The OKC usually appears in the second and third decades of life with male predilection and grows within the medullary bone without significant cortical modifications. It can be located anywhere in the jaw, rarely in the maxillary sinus, but it is commonly seen in the posterior part of the mandible. In many cases, patients are free from symptoms until the cyst reaches a large size and involves the entire ascendant ramus and the mandibular body [4,5].
Radiographically, it presents as a unilocular or a multilocular radiolucency and may be confused with ameloblastoma or dentigerous cyst [6]. To establish an accurate final diagnosis of an OKC, a detailed intra- and extraoral clinical evaluation, thorough radiographic analysis, and histopathological examination (the gold-standard investigation) are required, particularly the latter.

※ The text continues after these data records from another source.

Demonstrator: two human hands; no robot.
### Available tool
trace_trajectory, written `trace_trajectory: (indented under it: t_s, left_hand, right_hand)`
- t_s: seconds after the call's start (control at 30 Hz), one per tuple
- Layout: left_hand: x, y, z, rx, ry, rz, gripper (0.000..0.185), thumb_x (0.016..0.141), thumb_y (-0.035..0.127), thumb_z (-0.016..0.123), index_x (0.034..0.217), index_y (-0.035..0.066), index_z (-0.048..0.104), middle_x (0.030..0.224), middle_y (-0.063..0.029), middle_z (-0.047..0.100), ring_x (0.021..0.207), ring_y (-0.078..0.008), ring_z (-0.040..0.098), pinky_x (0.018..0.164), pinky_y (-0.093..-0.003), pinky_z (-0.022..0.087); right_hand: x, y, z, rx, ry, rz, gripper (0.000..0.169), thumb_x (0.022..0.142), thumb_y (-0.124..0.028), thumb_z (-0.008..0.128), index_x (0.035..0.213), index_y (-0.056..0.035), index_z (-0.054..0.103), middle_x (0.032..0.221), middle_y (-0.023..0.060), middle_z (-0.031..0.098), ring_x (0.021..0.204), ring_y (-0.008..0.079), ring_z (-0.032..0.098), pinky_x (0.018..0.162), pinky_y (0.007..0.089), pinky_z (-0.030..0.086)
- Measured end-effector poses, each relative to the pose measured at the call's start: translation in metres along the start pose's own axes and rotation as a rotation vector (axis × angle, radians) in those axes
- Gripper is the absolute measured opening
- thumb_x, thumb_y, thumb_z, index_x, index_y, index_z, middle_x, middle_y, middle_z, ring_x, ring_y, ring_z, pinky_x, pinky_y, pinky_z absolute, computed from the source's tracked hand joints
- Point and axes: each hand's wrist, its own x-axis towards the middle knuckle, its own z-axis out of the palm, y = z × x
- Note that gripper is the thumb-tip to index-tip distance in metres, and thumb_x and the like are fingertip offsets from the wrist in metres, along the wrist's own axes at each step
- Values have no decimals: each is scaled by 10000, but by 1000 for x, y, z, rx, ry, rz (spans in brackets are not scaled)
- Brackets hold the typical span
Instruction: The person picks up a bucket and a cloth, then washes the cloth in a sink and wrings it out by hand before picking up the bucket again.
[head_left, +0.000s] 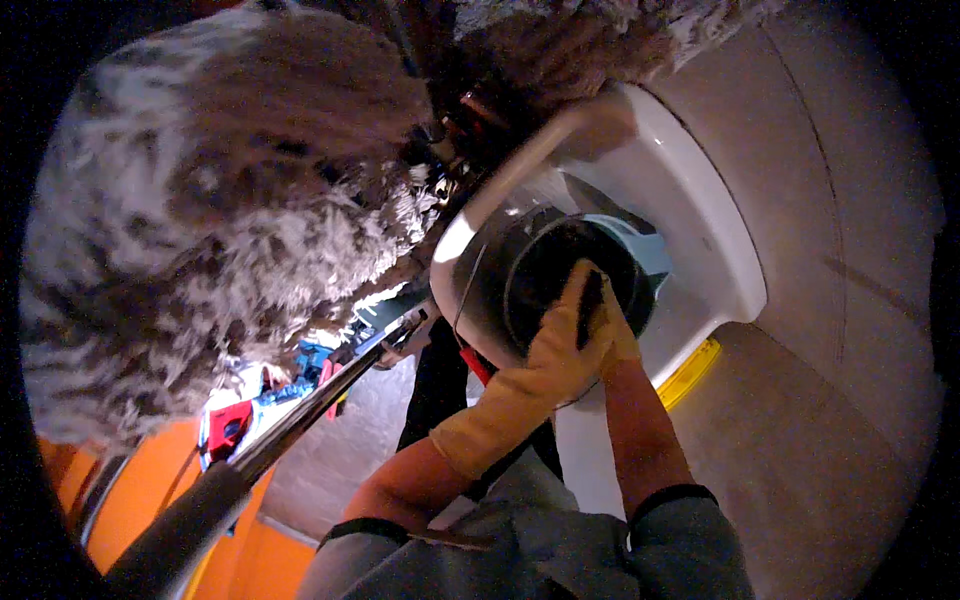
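Observation:
A pale yellow work glove covers my left hand (559, 341), which reaches over a round dark bucket (517, 292) from its near side. My right hand (619, 330) is pressed against the left one at the fingers; whether it is gloved is unclear. A narrow dark patch lies between the hands, too dim to identify. The bucket sits inside a white basin (712, 217) with a rounded rim. Beyond my hands, a light blue plastic piece (649, 251) shows at the bucket's far right side. The inside of the bucket is dark.
Shaggy grey-brown fleece-like material (225, 225) fills the upper left. A long metal bar (330, 397) runs diagonally at left, near orange panels (150, 495) and a red item (229, 427). A red handle (475, 365) is left of my gloved hand; a yellow object (688, 373) lies beneath the basin's right edge.

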Motion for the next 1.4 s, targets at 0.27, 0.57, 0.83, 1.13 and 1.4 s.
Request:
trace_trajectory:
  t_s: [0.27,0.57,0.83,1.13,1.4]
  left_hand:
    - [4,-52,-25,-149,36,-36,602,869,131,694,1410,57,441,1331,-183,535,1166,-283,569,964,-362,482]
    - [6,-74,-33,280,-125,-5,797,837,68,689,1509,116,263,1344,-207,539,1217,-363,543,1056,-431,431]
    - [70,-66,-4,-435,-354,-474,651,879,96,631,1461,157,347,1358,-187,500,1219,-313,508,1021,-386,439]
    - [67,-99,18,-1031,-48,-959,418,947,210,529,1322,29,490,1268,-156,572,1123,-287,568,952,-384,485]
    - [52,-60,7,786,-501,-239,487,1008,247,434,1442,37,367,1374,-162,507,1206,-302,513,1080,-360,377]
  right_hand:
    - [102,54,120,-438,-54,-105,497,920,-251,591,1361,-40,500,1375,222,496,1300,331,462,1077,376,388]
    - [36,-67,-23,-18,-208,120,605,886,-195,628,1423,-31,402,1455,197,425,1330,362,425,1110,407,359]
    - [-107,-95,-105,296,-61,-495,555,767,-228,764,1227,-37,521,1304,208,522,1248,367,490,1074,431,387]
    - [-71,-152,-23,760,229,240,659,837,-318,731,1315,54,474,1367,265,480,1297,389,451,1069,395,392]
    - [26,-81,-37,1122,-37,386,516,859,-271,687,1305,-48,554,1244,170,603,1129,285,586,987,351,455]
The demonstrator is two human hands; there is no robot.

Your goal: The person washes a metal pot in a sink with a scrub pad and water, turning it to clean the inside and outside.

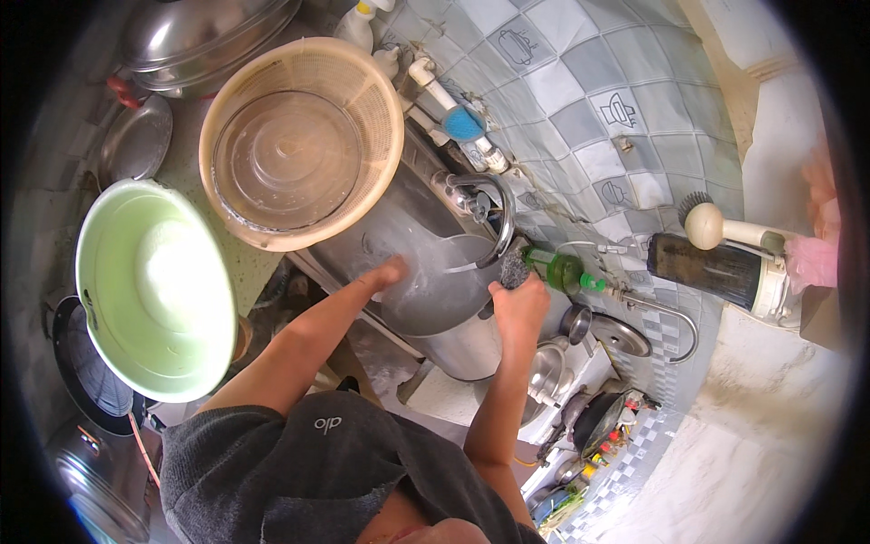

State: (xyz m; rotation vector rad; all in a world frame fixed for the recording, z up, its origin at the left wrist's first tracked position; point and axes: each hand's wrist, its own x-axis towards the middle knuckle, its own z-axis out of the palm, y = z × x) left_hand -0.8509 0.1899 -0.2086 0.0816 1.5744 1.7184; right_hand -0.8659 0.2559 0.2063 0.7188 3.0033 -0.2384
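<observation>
A large metal pot (452,343) stands tilted at the sink in front of me. Water runs from the curved chrome faucet (504,214) into its mouth. My left hand (390,273) is at the pot's left side, by the wet inner wall, and its fingertips are hidden. At the pot's right rim, my right hand (522,302) holds a dark grey mesh scourer (514,269). A green bottle (561,270) lies just past that hand, against the tiled wall.
A beige plastic basket (214,153) with a clear lid-like disc inside sits beyond the sink. A pale green basin (98,238) stands at left, above a dark pan (64,360). Metal bowls (544,367) and a wok (598,421) crowd the right. A brush (707,224) hangs over there.
</observation>
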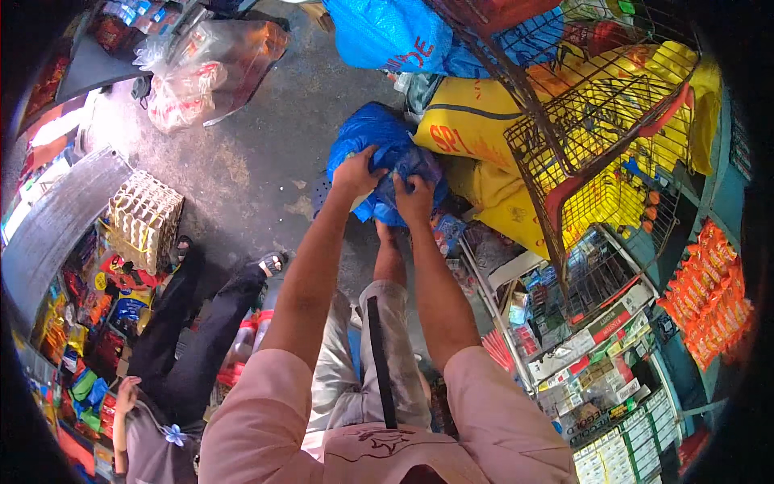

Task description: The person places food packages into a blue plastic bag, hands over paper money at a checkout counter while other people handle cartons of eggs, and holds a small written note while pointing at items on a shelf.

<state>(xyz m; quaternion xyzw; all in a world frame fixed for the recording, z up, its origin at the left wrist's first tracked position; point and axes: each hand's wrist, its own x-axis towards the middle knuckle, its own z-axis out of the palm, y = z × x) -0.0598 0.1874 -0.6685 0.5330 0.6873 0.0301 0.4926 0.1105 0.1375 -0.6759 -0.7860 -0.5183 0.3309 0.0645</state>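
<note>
A blue plastic bag (369,124) stands on the concrete floor in front of my feet, its upper part bunched and crinkled. My left hand (357,174) grips the near left side of its gathered plastic, thumb pointing inward. Close beside it, my right hand (414,196) pinches the same bag's folds with curled fingers. Both arms reach straight down. What the bag contains is hidden by the plastic. Against its right side rests a yellow woven sack (465,121) with red print.
A blue woven sack (387,36) lies at the back, near a wire basket (604,139). Clear plastic bag (205,72) sits far left. Egg trays (145,218) are stacked left, beside a seated person (157,417). A glass display case (580,363) holds cartons at right.
</note>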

The choice of treatment is based on the size of the cyst, the recurrence status risk, and the radiographic evidence of cortical perforation. Therapeutic interventions of OKCs include marsupialization, decompression, enucleation, enucleation with chemical curettage (Carnoy’s solution), enucleation with liquid nitrogen (cryodestruction), peripheral ostectomy, and jaw resection [7,8].
Enucleation with chemical curettage using Carnoy’s solution (CS) application has been proposed as a therapeutic strategy with a lower recurrence rate than enucleation alone. Described in 1933, Carnoy’s solution (CS) contained 1 g of ferric chloride (FeCl3) dissolved in 6 mL of pure alcohol, 3 mL of chloroform, and 1 mL of glacial acetic acid. According to certain studies, Carnoy’s solution contributed to favorable results in terms of morbidity and lesion recurrence rate [9,10]. Based on research on animals, in 2013, the Food and Drug Administration (FDA) prohibited CS because it included chloroform, which was classified as “reasonably anticipated to be a human carcinogen” [11]. To avoid the risk of carcinogenicity, the surgeons started to use the modified Carnoy solution, which does not contain chloroform or 5-fluorouracil (5-FU).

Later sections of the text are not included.